ATC acquiert Job&Co

La société basée à Metz renforce ainsi ses positions sur le marché de l’emploi en faisant l’acquisition du Marché du Travail et de Oh My Job.

Lors du rachat du Marché du Travail en 2010, Job&Co avait réussi à aiguiller le magazine spécialisé sur une forte thématique web et avait ensuite développé l’application Facebook Oh My Job, qui permet aux recruteurs de diffuser leurs offres sur leur premier réseau social au monde. 

Cependant, le groupe n’a pas été épargné par la crise du recrutement de 2012 et a dégagé des résultats mitigés de 23 millions d’euros (pour 200 personnes employées). C’est dans cette situation qu’intervient cette acquisition.

Le groupe prévoit notamment de lancer rapidement des éditions du Marché du Travail en régions et créer un guide de l’emploi en région parisienne. Du côté organisation, peu de changement sont à prévoir dans l’immédiat. Patrice de Beaufond, directeur associé de Job&Co devient le directeur délégué emploi chez ATC.

Le mobile pèsera 1/4 des ventes en 2017

Selon eMarketer, qui vient de publier une étude, les ventes réalisées par l’intermédiaire d’un mobile pèseront 25% des transactions commerciales d’ici quatre ans.

Ces ventes devraient ainsi atteindre les 108 milliards de dollars, les secteurs du voyage et du spectacle  étant non compris. Une nette augmentation par rapport aux 24.8 milliards de dollars de bénéfice réalisés en 2012. L’étude prévoit même que deux tiers des acheteurs en ligne feront leurs emplettes depuis un mobile en 2017.

28% des français cherchent un emploi pendant leur temps de travail

Le site de petites annonces Vivastreet a révélé les résultats d’une enquête révélant que 28% des français prospectent pour un nouvel emploi pendant leur temps de travail.

Cette enquête sur les français et leur recherche d’emploi révèle un peu plus les (mauvaises ?) habitudes des travailleurs sur leur lieu de travail.
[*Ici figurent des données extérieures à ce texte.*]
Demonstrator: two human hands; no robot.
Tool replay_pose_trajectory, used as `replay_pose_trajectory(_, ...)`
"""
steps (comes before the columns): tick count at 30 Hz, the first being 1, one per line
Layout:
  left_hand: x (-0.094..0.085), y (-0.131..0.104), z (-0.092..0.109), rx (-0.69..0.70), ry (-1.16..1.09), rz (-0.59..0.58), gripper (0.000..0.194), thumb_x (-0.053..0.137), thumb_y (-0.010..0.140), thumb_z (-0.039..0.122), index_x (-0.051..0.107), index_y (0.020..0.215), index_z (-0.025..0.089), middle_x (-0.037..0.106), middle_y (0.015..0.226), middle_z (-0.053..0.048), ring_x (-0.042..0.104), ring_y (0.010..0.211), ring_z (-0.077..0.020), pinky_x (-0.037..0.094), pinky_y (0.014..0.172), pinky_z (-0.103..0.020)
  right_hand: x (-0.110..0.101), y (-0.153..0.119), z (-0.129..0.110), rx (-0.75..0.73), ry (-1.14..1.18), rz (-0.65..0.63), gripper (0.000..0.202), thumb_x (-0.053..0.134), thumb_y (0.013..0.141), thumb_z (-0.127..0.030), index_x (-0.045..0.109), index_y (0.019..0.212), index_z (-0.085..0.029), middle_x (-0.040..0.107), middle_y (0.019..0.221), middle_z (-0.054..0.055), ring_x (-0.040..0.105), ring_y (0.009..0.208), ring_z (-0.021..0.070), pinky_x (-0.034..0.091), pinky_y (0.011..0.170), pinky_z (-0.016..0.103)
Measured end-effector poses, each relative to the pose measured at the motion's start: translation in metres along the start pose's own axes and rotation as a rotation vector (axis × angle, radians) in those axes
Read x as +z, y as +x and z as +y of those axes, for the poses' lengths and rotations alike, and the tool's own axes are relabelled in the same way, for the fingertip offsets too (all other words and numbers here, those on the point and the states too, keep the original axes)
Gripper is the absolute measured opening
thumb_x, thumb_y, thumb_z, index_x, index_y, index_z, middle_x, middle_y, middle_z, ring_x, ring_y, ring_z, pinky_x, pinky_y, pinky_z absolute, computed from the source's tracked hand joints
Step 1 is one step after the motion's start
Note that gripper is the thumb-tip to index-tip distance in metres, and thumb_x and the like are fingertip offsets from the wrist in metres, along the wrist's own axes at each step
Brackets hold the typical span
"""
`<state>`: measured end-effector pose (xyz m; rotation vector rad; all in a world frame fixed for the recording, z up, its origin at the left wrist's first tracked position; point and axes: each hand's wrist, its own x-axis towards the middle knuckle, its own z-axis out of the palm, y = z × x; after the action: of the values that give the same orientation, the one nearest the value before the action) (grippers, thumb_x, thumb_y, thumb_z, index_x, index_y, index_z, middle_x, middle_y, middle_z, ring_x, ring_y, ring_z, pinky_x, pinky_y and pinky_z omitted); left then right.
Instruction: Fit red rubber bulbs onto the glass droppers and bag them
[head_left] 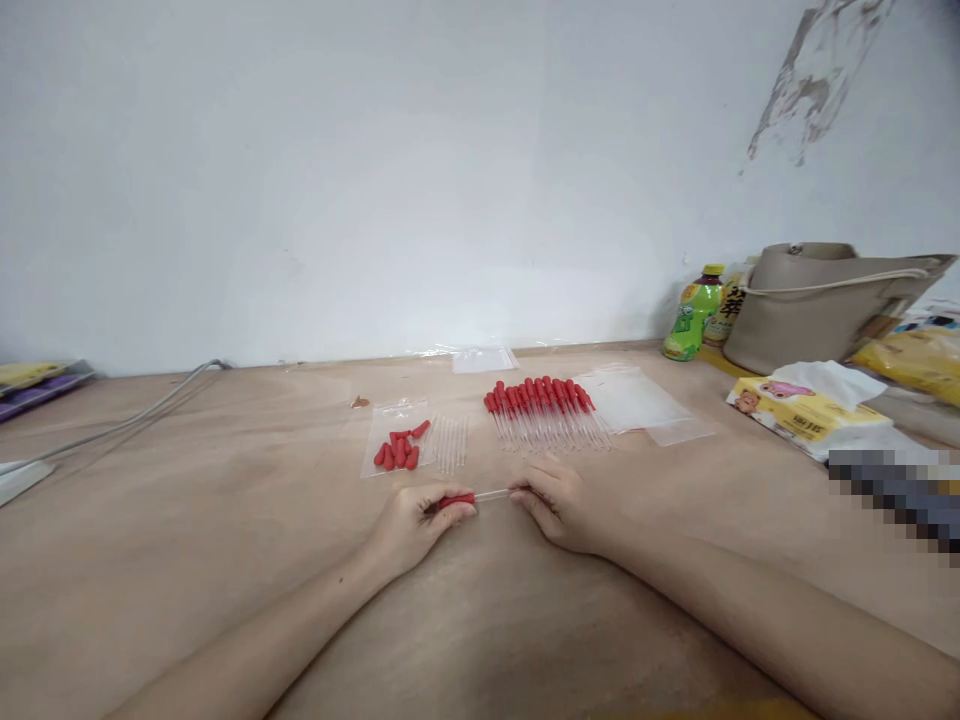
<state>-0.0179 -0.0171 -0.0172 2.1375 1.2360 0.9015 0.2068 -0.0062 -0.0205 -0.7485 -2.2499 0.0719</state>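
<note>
My left hand (420, 520) is closed around a red rubber dropper bulb (459, 499), held level just above the table. A clear glass pipette tube (492, 494) runs from the bulb's open end to my right hand (551, 502), whose thumb and fingers pinch its far part. How deep the tube sits in the bulb is hidden. Beyond my left hand, several loose red bulbs (400, 450) lie on a clear plastic bag (372, 462). Beside them is a row of bare glass tubes (451, 445). Farther right lies a row of droppers with red bulbs (538, 398).
Clear plastic bags (637, 395) lie right of the droppers, and a white packet (484, 360) is by the wall. On the right stand a green drink bottle (694, 315), a beige bag (802, 310) and a yellow tissue pack (814, 415). A grey cable (161, 402) crosses the left side.
</note>
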Motion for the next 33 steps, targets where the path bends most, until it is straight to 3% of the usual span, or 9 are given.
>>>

Parmi ces 28%, 73.44% consultent des annonces et 59.5% vont même jusqu’à y répondre.

Toujours selon cette enqupete, 37.8% des personnes interrogées disent répondre à leur téléphone personnel au cas où il s’agisse d’un potentiel nouvel employeur. Seul 3% des sondés affirment rechercher un emploi pendant leurs week-ends.

86% des cadres parisiens souhaitent quitter l’Ile-de-France

Un sondage réalisé par le Journal du Dimanche et Cadremploi révèle que les cadres parisiens vivent assez mal leur situation professionnelle.

Ainsi, ils seraient 86% à songer à quitter l’Ile-de-France dans les prochaines années et même 70% à envisager une reconversion professionnelle totale.

La première raison invoquée par les cadres interrogés pour justifier ce mal-être est l’équilibre entre vie professionnelle et privée (27% des réponses). Suivent ensuite l’intérêt pour la ville ou la région et les prix de l’immobilier (18% des réponses). Ainsi, ils seraient 27% à rêver de s’installer dans le Sud-Ouest. Mails s’ils souhaitent quitter Paris, les cadres ne souhaitent pas pour autant abandonner la vie citadine : 83% d’entre eux opteraient pour une ville supérieure à 50 000 habitants.

Vers une augmentation des dépenses marketing

Nielsen a interrogé un panel d’entreprises sur leur budget prévisionnel en marketing pour l’année 2013. Et il ressort que les dépenses prévues sont à la hausse par rapport à l’année précédente.

Et pour une personnes interrogée sur cinq, cette augmentation pourrait dépasser les 20%. Les grands bénéficiaires de cette augmentation sont le mobile (69% des interrogés prévoit d’augmenter leur budget) et la publicité vidéo (64%). A contrario, le grand perdant semble être le domaine de la télévision connectée pour lequel 67% des sondés ne prévoient aucun budget.

Les râleurs seraient plus performants

Selon l’étude réalisée par Leadership IQ, un cabinet américain basé à Atlanta, les employés les plus performants ne seraient pas ceux qualifiés de fortement engagés, mais bien les râleurs, les toujours mécontents, ceux qui en demandent toujours plus.

Toujours selon l’étude, le problème vient du fait que, le nombre d’employés modèles étant relativement faible, peu d’employeurs parviennent à manager correctement cette catégorie de personnes. A contrario, les employés râleurs sont mieux connus et mieux appréhendés par leurs responsables, qui savent en tirer le maximum.

Cette particularité aurait pour conséquence de générer un fort mécontentement. chez les “meilleurs” candidats qui se sentiraient floués à cause d’un management par le bas visant à améliorer la productivité des moins bons employés.